The strength of this study is that it used well-validated measures to provide detailed estimates of CRN among a nationally-representative population. Additionally, we are able to compare rates of CRN and a closely related measure of hardship among patients with RA in contrast to those with multiple nonRA conditions. These data also provide evidence of unintended drug cost reduction strategies such as spending less on basic needs on the part of patients in order to afford their medications which is concerning. This study has several limitations. While RA was significantly associated with CRUM and foregoing basic needs, the confidence intervals for the estimates presented in Figures 1 and and22 were overlapping due to heterogeneity of the populations and sample sizes involved. We were unable to systematically assess which medications were affected by CRN and which medications were continued. In addition, we do not know what component of having RA contributed to the higher risk of CRN and spending less on basic needs, for example whether it was the costs of specific medications or costs associated with other medical care. As with all studies using ICD-9 codes to identify patients, misclassification is a concern. However, studies using Medicare claims have reported a sensitivity of 65 to 90% for RA and a high positive predictive value.(27–28)

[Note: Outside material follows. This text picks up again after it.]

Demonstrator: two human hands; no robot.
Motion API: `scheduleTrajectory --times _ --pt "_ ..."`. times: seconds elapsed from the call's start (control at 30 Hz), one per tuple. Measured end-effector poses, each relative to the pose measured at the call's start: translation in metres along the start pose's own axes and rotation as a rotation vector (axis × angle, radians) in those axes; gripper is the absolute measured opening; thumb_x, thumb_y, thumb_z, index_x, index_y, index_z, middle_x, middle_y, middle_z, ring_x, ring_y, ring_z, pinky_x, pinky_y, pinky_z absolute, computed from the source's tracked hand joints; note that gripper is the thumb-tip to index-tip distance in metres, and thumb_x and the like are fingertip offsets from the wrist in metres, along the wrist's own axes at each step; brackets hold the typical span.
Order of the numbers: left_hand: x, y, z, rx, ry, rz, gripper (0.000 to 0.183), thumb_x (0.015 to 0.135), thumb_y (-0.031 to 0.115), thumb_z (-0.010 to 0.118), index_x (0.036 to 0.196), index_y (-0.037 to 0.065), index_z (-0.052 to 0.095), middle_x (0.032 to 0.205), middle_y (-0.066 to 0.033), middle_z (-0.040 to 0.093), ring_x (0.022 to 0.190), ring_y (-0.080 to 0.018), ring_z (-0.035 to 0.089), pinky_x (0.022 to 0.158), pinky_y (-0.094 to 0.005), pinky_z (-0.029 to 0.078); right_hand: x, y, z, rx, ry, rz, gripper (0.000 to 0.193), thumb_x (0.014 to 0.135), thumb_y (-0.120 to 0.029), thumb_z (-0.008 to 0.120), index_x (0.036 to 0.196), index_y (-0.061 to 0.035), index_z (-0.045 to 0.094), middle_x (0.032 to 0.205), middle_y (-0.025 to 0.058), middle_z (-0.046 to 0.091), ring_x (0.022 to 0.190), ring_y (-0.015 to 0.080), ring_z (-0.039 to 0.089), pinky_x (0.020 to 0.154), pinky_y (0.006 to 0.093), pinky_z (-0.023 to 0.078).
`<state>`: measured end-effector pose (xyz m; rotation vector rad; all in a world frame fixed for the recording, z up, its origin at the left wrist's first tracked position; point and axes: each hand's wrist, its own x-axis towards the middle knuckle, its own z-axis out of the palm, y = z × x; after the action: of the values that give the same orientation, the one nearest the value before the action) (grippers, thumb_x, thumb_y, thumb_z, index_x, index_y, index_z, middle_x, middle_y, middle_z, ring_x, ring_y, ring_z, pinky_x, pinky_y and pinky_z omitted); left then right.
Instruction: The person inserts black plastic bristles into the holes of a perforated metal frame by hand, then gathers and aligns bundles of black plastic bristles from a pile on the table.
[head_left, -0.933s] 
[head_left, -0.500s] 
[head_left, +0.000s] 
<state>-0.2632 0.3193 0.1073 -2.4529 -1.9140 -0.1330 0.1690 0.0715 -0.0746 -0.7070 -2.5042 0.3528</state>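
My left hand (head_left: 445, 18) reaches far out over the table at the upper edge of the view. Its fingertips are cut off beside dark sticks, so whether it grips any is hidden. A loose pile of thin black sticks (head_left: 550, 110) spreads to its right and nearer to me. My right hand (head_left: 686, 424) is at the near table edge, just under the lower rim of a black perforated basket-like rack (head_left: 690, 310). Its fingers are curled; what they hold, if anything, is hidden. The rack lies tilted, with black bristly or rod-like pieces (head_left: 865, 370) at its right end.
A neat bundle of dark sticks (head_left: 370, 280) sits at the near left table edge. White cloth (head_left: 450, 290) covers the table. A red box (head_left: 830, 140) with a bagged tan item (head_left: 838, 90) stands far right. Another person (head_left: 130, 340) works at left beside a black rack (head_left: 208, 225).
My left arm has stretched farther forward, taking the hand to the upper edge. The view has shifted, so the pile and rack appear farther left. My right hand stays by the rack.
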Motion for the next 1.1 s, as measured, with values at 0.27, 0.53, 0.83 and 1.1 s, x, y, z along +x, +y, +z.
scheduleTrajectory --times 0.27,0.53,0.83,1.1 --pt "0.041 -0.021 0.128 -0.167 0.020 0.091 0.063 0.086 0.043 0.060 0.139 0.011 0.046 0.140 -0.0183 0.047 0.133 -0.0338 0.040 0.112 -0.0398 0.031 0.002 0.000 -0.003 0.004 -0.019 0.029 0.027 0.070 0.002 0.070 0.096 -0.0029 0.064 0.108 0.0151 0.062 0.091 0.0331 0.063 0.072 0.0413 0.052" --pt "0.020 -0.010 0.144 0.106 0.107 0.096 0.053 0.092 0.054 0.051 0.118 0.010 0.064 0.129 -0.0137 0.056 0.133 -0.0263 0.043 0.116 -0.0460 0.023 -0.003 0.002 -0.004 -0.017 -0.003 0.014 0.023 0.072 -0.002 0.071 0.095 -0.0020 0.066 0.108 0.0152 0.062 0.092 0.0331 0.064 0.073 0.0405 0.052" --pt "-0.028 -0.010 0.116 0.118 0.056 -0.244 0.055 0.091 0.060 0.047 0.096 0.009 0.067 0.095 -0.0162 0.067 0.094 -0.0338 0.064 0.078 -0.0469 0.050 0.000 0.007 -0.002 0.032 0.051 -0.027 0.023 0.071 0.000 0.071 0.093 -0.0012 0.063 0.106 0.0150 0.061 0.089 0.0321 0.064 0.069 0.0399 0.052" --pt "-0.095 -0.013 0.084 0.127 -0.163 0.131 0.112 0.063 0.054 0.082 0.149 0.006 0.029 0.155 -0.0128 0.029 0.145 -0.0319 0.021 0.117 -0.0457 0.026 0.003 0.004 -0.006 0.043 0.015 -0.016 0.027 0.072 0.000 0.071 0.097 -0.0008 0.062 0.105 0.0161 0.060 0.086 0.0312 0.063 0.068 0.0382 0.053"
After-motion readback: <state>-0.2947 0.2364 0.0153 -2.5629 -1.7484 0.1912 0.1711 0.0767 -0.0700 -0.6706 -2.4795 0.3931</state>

In summary, we found that RA patients are at much greater risk for CRN than Medicare beneficiaries with other morbid conditions. The extra burden of CRN is due, in part, to the multiple comorbidities associated with this costly condition. Additionally, economic access to medications has not improved for those with RA while it has for those without the condition. The Medicare drug benefit is a complex program and clearly not all patient populations are receiving equal benefits. This study highlights the importance of carefully monitoring the impact of recent policy changes in patients at high risk for CRN due to the clinical consequences of the disease as well as the associated treatments. In addition, providers need to be aware of the prevalence of CRN in patients with RA in order to tailor therapy keeping in mind both clinical and financial goals.
Funding: This work was supported by NIA (R01AG022362 and R01AG028745). Dr. Harrold was supported by Grant Number K23AR053856 from the National Institute of Arthritis and Musculoskeletal and Skin Diseases. Dr. Briesacher was supported by a Research Scientist Development Award from the National Institute on Aging (K01AG031836). The content is solely the responsibility of the authors and does not necessarily represent the official views of the National Institute of Arthritis and Musculoskeletal and Skin Diseases, the National Institute on Aging or the National Institutes of Health.